**Required action:** Copy verbatim the block of lines in the entries below whose first line contains "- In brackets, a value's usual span" and whose last line contains "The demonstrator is". Leave out all other lines.

**Provided records:**
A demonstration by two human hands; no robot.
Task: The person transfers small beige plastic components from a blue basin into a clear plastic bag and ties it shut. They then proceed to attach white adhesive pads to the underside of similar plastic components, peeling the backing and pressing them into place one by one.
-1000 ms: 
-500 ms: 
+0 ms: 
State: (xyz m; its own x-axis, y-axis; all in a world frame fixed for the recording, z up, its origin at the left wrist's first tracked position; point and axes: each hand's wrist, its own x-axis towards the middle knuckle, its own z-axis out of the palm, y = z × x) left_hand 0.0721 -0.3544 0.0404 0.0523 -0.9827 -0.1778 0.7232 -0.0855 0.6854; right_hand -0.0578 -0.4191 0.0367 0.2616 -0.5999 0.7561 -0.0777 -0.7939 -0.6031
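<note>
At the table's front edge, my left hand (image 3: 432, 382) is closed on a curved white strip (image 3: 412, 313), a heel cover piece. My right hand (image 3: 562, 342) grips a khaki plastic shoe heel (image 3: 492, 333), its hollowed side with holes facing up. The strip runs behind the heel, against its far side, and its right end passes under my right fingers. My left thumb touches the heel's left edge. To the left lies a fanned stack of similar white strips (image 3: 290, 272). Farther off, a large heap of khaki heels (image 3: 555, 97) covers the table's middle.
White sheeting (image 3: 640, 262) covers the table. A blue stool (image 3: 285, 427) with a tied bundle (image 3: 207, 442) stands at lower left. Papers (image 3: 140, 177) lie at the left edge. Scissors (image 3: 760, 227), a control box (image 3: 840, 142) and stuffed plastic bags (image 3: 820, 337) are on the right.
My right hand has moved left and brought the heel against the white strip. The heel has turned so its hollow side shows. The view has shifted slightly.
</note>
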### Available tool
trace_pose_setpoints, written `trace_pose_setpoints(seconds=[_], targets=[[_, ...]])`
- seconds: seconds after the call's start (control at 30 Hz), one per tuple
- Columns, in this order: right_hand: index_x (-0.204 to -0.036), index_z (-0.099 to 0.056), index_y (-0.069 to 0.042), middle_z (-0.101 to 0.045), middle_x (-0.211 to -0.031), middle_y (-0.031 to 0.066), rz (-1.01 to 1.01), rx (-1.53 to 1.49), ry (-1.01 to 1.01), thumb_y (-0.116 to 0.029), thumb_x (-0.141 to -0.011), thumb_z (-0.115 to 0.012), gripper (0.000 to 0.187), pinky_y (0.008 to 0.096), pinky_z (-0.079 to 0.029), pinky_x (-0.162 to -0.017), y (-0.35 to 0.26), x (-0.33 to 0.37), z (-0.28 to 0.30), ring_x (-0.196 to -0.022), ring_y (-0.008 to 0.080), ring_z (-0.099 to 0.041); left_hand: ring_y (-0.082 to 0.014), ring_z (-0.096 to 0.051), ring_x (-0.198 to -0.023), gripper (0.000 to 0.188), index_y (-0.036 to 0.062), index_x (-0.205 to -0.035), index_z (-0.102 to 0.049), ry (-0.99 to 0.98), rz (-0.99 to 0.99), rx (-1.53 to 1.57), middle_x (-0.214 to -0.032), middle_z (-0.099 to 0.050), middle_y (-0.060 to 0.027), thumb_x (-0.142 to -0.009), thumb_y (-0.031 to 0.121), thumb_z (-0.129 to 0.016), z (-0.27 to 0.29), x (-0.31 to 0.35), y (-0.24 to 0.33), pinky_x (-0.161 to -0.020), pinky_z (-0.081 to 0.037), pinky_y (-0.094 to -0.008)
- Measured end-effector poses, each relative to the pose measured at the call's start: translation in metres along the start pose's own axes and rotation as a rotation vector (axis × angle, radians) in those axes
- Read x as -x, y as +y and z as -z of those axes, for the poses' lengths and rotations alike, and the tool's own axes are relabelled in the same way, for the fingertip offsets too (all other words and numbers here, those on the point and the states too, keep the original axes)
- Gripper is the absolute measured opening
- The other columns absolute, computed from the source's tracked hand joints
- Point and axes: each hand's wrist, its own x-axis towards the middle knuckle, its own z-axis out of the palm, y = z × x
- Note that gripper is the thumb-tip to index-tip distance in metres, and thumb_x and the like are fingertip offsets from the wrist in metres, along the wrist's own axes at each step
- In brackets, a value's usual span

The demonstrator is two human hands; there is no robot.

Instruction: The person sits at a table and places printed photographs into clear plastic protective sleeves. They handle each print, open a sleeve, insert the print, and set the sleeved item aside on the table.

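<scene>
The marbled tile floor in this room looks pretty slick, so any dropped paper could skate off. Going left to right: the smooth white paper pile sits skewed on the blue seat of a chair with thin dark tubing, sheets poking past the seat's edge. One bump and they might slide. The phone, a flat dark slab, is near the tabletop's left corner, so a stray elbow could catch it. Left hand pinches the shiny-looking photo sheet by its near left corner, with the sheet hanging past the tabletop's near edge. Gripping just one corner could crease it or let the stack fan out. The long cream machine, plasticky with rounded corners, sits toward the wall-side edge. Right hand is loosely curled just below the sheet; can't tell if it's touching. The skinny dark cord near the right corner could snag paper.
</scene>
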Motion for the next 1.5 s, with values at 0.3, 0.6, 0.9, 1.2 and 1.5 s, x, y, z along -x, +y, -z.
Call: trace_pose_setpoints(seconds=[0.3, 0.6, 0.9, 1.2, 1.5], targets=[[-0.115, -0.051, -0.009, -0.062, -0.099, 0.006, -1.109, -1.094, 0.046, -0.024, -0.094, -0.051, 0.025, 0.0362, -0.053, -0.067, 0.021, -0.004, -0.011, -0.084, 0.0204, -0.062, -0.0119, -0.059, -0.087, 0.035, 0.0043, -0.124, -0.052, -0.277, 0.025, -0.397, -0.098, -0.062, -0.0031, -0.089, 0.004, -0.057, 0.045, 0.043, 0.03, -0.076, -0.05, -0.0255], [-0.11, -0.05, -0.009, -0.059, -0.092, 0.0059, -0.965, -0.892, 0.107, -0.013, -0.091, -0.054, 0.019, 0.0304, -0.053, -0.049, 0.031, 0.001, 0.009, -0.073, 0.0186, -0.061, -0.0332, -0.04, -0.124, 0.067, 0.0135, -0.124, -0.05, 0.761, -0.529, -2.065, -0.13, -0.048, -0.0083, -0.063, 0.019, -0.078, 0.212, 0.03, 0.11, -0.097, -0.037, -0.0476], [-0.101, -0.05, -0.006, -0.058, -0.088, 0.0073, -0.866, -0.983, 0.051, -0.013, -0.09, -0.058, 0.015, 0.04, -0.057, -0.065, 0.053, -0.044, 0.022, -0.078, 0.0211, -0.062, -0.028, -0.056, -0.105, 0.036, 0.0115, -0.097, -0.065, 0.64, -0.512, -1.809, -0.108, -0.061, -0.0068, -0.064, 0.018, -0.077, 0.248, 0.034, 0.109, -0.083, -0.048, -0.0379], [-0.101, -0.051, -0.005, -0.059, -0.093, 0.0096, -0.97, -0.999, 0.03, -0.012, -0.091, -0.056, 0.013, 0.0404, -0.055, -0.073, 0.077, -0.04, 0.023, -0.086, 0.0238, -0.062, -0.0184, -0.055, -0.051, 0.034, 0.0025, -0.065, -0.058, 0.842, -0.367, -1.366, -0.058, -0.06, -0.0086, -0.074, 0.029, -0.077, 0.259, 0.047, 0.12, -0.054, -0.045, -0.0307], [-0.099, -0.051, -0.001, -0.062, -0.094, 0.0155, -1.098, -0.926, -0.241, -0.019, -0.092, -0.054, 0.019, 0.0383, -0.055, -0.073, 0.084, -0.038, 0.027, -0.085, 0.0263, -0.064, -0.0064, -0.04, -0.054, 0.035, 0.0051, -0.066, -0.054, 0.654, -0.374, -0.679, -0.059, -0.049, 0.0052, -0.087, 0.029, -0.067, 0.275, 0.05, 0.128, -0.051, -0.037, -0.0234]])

**Output:**
- In brackets, a value's usual span

The demonstrator is two human hands; there is no robot.

That concludes the answer to the exercise.